En marge d’un anniversaire : George Sand (1804-2004)

 

George Sand dont nous célébrons cette année le bicentenaire a eu avec la langue latine des rapports fort mouvementés ; la lecture de sa correspondance est très éclairante à ce sujet. Voici le jugement pour le moins mitigé qu’elle porte sur le latin dans une lettre à son éditeur de l’heure, Jules Hetzel, en décembre 1848 .
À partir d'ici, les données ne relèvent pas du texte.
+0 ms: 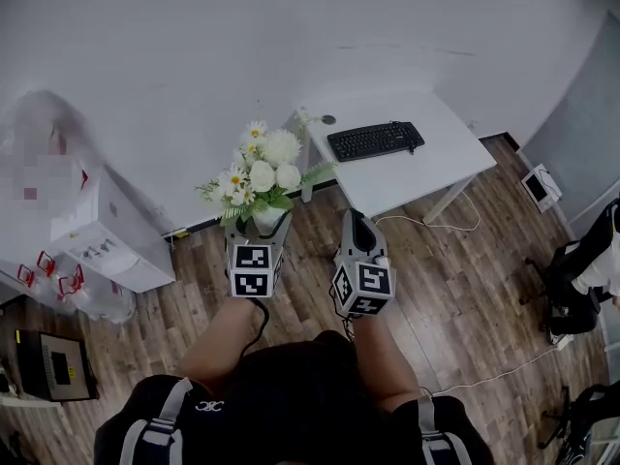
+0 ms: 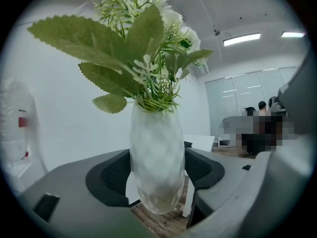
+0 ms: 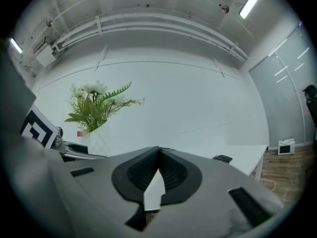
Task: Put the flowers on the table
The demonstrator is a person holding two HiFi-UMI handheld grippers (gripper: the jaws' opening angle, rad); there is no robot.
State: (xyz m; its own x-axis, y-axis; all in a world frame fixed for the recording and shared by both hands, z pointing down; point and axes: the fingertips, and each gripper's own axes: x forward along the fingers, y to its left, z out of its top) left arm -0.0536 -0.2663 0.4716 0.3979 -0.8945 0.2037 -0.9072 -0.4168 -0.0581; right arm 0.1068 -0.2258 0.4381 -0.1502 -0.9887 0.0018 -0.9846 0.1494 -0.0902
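Left tongs [image 2: 157, 171] clamp the pale vase [image 2: 157, 155] of white flowers [image 1: 260, 170], upright above the wood floor [image 1: 436, 289] and apart from the white tabletop [image 1: 436, 158] bearing a keyboard [image 1: 375, 140]. Right tongs [image 3: 158, 170] are closed and empty, apparently just beside the vase.

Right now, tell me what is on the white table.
A black keyboard lies on the white table, and a small dark round thing sits near its back left corner. The flowers in the left gripper hide part of its left edge.
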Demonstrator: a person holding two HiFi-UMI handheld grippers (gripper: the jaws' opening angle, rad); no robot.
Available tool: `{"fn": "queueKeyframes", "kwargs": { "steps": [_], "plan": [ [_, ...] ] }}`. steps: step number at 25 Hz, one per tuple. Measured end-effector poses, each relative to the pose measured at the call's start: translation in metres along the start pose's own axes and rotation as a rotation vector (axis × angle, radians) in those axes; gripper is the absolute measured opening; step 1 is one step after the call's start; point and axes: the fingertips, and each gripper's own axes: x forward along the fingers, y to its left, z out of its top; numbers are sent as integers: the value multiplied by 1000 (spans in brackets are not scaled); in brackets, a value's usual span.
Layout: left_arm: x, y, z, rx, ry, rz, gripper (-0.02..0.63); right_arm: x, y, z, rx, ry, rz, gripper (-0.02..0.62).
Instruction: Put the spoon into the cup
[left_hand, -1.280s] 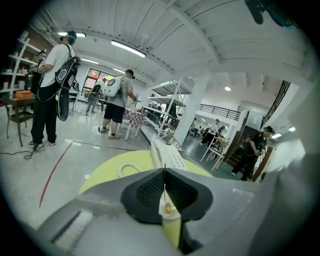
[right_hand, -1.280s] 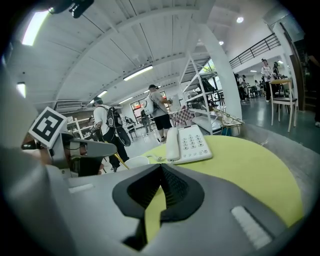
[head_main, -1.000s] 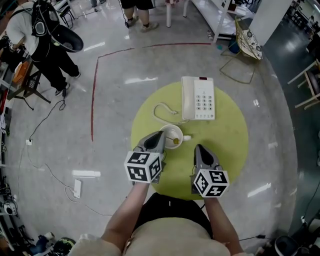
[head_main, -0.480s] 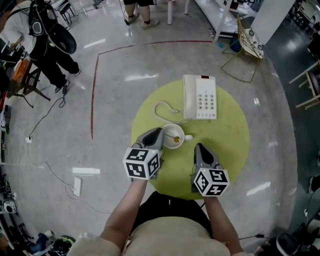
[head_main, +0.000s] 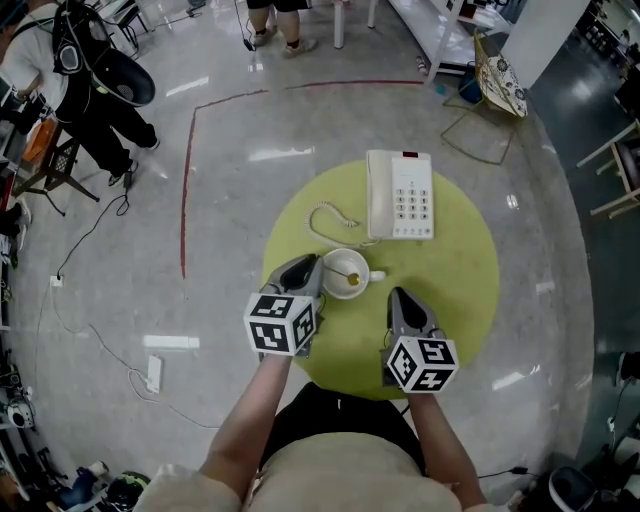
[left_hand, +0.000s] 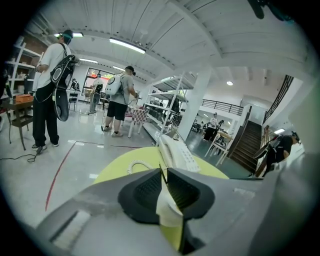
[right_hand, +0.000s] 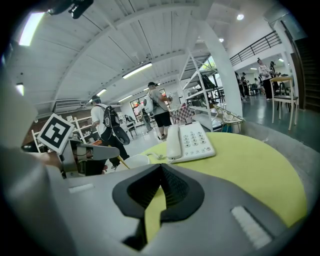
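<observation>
Jaws of left gripper (head_main: 314, 270) opening, narrowly apart, pads pressing nothing, tips just beside white cup (head_main: 358, 262). Right gripper (head_main: 400, 298) jaws closed, empty. Spoon (head_main: 348, 277) stands inside cup on round yellow table (head_main: 455, 285).

Glossy grey concrete floor (head_main: 250, 130), red tape line (head_main: 184, 200), white shelving (left_hand: 167, 97), ceiling strip lights (left_hand: 127, 44)
</observation>
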Motion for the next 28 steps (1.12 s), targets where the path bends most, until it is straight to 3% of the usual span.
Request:
{"fn": "queueKeyframes", "kwargs": {
  "steps": [19,28],
  "plan": [
    [-1,8,-3,-4,8,11,91,-3,-1,3,-3,-1,-12,-1],
    [-20,12,-21,-66,23,31,121,-11,1,-3,-5,1,-8,-1]
  ]
}}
« J’ai une autre passion pour le quart d’heure, c’est d’apprendre le latin et je ne me le fourre dans la tête qu’en apprenant des vers par cœur. Je divertis Maurice (1) en lui cornant aux oreilles tu, patulae, recubans (2) etc. Le Pôtu (3), qui est mon magister, est furieux de la rapidité avec laquelle je le pousse. Entre nous soit dit, c’est une langue qui n’a pas le sens commun, une langue, illogique, une langue de rhéteurs et qui n’apprend rien aux malheureux enfants condamnés à ne pas même l’apprendre pendant 8 ou 10 ans. Je prétends bien, en trois mois, en savoir autant que ceux qui ont fait leurs classes d’une manière ordinaire, vu que c’est une langue que personne ne sait jamais, puisqu’elle embrasse tant de siècles et se modifie pendant toute l’histoire de l’humanité. Le jeu n’en vaudrait pas la chandelle s’il ne s’agissait pour moi que de connaître les coquetteries ou la pompe des poètes. Mais j’ai été gênée toute ma vie pour lire des ouvrages du Moyen Age et de la Renaissance qui ne sont pas traduits ou qui le sont fort mal, et je veux me débarrasser de cet obstacle. En résumé, c’est toujours très amusant d’apprendre quelque chose. Cela rafraîchit le vieux cerveau. »

Lettres d’une vie
Folio classique 2004, p. 600 sq. (4)

1. Maurice : le fils de George Sand
2. On a reconnu le premier vers des Bucoliques de Virgile
3. Le Pôtu : Victor Borie journaliste républicain
4. Les lecteurs intéressés par George Sand trouveront dans Histoire de ma vie (édition Garnier Flammarion III13-14, pages 594 à 602) une réécriture émouvante appliquée à sa propre expérience d’un épisode central des Confessions de saint Augustin, le récit de sa conversion « Tolle, lege », prends, lis (III, 12). Il s’agit d’une des plus célèbres scènes de conversion avec celle de saint Paul sur le chemin de Damas (« Cur me persequeris ?» Pourquoi me persécutes-tu ?) à laquelle Sand fait également allusion dans le même passage.